What I have resented is the single-minded perspective of substandard care that has been presented to the public. It has long been said that the perception of facts, not the facts themselves, shapes public opinion and public policy. It’s not whether what we have done is wrong, but whether it appears wrong, that has made the difference. It’s been the turn of phrase and the carelessly (or carefully) placed adjective that have fueled the crisis at Edgemoor--a fuel that neither the patients and their families nor the staff deserved.

Yes, some of our employees have made mistakes. Yes, there was a loss of institutional memory and an erosion of management systems that resulted in neglect. But Edgemoor Hospital was never anywhere near as substandard as many believed. Fortunately, there are relatives of Edgemoor patients who have compared our care to that of others. They have been consistent in their support of the hospital--for which we are deeply grateful.

But the crisis provided us with the opportunity to make progress that might otherwise have taken years. We are proud that Edgemoor was certified by the state Health Department in June, 1985, shortly after the notice of intent to terminate certification. We are also proud of the three-year, unconditional accreditation by the Joint Commission for the Accreditation of Hospitals in the fall of 1985. We are proud of our recent approval for membership in the California Assn. of Health Facilities.

The addition of more than 100 employees during the last year has made the difference.

The challenge now is to maintain and enhance our progress. And we are working on a master plan--the hospital’s first--to help guide this progress during the coming decades.

What we are trying to do is provide a hospital that would be good enough for our parents should they ever need such a home.

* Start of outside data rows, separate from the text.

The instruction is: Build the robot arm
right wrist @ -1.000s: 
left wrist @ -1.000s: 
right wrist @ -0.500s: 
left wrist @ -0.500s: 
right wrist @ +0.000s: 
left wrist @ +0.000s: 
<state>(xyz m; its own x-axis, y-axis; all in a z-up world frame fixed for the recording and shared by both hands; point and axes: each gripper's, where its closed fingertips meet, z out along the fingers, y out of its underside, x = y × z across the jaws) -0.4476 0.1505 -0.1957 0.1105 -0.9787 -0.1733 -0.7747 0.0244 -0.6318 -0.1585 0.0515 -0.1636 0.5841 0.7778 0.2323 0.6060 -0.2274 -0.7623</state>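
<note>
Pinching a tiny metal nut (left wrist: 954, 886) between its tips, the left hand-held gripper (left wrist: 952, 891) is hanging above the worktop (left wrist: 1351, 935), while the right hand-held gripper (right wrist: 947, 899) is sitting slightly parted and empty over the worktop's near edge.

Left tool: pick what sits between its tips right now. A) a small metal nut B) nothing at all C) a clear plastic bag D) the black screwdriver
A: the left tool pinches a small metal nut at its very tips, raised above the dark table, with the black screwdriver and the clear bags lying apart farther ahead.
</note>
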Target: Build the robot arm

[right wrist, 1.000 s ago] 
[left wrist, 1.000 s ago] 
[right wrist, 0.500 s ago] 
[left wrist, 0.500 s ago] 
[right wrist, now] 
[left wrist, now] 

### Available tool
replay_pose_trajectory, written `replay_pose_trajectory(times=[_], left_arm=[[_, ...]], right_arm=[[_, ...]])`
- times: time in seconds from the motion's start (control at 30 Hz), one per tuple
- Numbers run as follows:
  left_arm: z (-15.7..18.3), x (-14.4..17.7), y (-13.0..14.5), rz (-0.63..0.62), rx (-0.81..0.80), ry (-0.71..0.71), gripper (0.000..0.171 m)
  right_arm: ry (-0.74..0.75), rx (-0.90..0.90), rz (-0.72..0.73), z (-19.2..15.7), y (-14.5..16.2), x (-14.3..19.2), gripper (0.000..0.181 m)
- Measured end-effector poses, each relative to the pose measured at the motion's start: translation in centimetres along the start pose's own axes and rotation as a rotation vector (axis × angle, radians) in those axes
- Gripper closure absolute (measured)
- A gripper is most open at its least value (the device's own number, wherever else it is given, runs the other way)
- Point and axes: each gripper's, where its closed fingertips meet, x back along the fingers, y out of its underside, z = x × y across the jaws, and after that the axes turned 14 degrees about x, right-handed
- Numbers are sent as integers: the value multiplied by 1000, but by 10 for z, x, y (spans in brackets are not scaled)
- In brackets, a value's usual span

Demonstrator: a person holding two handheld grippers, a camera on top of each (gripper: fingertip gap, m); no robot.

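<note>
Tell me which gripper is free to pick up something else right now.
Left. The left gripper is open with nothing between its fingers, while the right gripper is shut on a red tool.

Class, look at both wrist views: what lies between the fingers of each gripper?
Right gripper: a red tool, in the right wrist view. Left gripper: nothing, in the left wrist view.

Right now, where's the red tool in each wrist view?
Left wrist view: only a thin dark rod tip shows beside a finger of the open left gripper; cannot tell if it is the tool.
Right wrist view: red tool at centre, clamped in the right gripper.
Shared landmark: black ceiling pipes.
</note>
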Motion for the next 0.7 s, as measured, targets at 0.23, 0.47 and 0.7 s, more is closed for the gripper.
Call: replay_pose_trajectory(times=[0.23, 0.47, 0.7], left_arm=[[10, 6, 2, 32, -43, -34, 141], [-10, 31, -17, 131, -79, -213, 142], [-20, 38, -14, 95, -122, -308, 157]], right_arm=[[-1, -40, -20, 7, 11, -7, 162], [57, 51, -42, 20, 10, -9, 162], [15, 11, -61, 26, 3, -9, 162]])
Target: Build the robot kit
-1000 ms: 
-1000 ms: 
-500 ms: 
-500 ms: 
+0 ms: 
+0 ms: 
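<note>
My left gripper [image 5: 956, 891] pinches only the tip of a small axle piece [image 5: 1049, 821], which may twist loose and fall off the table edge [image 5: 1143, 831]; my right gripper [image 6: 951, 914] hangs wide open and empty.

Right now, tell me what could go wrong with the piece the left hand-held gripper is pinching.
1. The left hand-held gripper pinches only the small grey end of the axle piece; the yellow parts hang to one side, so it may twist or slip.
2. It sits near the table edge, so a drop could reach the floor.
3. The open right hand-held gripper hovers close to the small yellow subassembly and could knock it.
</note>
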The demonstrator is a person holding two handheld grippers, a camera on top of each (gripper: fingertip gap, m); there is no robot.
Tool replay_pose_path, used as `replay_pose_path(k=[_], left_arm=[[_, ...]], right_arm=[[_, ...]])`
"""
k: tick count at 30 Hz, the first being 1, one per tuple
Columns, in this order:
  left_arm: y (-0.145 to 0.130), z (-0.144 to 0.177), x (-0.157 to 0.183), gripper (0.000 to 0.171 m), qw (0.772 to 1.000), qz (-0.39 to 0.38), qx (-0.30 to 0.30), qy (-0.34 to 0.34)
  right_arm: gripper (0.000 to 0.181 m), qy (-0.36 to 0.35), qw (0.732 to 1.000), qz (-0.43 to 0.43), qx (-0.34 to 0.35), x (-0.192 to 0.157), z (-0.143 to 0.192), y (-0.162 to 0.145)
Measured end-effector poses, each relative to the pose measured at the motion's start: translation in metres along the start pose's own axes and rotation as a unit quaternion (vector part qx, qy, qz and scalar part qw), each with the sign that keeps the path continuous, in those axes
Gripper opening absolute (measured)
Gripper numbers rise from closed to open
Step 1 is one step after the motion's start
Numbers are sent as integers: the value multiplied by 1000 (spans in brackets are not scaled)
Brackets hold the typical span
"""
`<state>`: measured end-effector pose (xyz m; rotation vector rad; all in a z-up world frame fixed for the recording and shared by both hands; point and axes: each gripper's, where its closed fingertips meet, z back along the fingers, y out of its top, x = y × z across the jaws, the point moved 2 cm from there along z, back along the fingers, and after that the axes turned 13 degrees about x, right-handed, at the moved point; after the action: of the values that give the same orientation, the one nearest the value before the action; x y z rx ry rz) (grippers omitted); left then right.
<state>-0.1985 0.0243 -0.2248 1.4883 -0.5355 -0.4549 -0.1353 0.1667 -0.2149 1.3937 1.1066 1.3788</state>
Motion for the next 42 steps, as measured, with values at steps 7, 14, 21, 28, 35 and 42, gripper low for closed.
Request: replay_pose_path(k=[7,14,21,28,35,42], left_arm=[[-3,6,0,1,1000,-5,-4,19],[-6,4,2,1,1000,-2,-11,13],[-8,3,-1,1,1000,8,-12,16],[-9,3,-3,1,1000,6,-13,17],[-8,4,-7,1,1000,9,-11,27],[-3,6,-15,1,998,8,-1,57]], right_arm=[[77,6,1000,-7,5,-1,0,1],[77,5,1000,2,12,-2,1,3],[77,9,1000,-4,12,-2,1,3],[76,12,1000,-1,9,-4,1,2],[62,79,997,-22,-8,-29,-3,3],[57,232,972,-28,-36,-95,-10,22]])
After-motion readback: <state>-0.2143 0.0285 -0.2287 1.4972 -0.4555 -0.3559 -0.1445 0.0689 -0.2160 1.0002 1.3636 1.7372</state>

I took an “administrative interest” in Mrs. B, one of the hospital’s oldest patients. Many of the staffers on her ward knew how close I was to her. Some would laugh when I referred to her as my “grandmother.” Then, I would remind them that she was somebody’s grandmother--that we are all connected in this life--and by the grace of God, we find ourselves out here in Santee, holding the door for those who are in need of assistance during this time of their lives.

Advertisement

When I die, I would like to die in my sleep. I would like to leave this life for the next before I can no longer eat regular food and laugh and sing and make music; before I can no longer see the grandchildren I don’t have yet; before my hands can no longer feel. I would not like to prolong my departure, nor would I like to suffer. I am sure that many, if not all of us, share my vision for a peaceful demise.

But if, by chance, I should outlive my wife and children and find myself alone and in need of care, I would want someone to place my name on the waiting list at Edgemoor Geriatric Hospital--so that the twilight of my life can be spent around people who care for me, who smile when they step into my room, who bathe me in a comforting way and who take pride in their service to humanity.